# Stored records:
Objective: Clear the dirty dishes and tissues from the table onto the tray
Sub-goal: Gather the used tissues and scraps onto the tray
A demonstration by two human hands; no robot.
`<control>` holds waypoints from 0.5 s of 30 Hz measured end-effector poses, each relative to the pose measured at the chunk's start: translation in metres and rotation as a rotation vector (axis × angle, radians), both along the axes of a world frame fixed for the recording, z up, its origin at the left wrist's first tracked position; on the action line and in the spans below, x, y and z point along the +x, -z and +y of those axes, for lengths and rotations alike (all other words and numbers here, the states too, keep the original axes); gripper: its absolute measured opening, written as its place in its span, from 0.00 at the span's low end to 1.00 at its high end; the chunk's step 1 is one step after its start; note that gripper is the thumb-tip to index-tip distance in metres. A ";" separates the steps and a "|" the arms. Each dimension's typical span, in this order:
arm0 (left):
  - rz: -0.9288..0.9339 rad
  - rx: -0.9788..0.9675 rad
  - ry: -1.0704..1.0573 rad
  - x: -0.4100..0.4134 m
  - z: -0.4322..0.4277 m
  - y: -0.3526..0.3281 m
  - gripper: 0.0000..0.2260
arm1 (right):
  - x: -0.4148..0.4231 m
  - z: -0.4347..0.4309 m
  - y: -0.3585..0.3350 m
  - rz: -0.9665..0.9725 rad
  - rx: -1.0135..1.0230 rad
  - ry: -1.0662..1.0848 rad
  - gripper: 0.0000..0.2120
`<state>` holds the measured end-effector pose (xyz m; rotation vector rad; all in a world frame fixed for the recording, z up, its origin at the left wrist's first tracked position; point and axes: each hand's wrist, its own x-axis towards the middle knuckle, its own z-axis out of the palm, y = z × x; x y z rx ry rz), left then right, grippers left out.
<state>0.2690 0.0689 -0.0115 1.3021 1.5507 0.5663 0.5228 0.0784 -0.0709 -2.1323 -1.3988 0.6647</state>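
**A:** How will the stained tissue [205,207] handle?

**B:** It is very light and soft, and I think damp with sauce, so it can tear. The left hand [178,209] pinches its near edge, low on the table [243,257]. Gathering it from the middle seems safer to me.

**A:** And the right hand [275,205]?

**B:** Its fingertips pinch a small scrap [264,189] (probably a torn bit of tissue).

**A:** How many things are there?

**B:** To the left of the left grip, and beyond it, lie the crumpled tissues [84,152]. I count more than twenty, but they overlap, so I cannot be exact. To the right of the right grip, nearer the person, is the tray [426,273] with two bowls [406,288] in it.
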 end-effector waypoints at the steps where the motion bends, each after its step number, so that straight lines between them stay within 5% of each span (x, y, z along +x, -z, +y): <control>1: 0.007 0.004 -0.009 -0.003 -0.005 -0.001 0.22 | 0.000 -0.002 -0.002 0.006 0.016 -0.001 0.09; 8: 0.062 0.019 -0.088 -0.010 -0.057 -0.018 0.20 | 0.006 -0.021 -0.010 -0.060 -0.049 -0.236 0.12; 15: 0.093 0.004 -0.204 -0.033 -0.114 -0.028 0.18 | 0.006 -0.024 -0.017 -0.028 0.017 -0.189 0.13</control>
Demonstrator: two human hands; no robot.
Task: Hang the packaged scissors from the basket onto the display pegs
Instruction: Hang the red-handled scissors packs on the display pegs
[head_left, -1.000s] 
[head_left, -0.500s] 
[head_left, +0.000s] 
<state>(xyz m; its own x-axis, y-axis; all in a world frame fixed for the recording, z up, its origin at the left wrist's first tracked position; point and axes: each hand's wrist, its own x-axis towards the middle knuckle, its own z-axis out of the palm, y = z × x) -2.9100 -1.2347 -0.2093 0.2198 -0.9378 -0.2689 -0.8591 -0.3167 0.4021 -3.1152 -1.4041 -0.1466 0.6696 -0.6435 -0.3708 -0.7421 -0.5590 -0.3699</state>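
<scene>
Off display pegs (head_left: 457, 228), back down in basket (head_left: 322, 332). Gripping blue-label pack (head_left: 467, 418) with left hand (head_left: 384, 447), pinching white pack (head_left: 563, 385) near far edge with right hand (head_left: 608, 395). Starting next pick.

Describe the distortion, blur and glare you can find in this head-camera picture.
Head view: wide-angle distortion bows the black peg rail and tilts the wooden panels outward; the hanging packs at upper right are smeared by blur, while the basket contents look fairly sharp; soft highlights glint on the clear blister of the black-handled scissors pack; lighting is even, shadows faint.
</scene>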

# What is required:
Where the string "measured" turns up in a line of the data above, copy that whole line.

# Output of the exercise:
`<control>` holds waypoints from 0.5 s of 30 Hz measured end-effector poses, each relative to the pose measured at the chunk's start: translation in metres and rotation as a rotation vector (axis × angle, radians), both along the axes of a world frame fixed for the recording, z up, its origin at the left wrist's first tracked position; on the action line and in the spans below, x, y and z point along the +x, -z and +y of those axes, for lengths and rotations alike (all other words and numbers here, the states too, keep the original axes); gripper: its absolute measured opening, written as its place in its span, from 0.00 at the span's low end to 1.00 at its high end; the chunk's step 1 is one step after its start; note that gripper is the thumb-tip to index-tip distance in metres. A ";" separates the steps and a "|" the arms. Each dimension's typical span, in this order:
`<state>` holds the measured end-effector pose (xyz m; rotation vector rad; all in a world frame fixed for the recording, z up, its origin at the left wrist's first tracked position; point and axes: each hand's wrist, its own x-axis towards the middle knuckle, its own z-axis out of the palm, y = z × x; x y z rx ry rz), left then right, grippers left out.

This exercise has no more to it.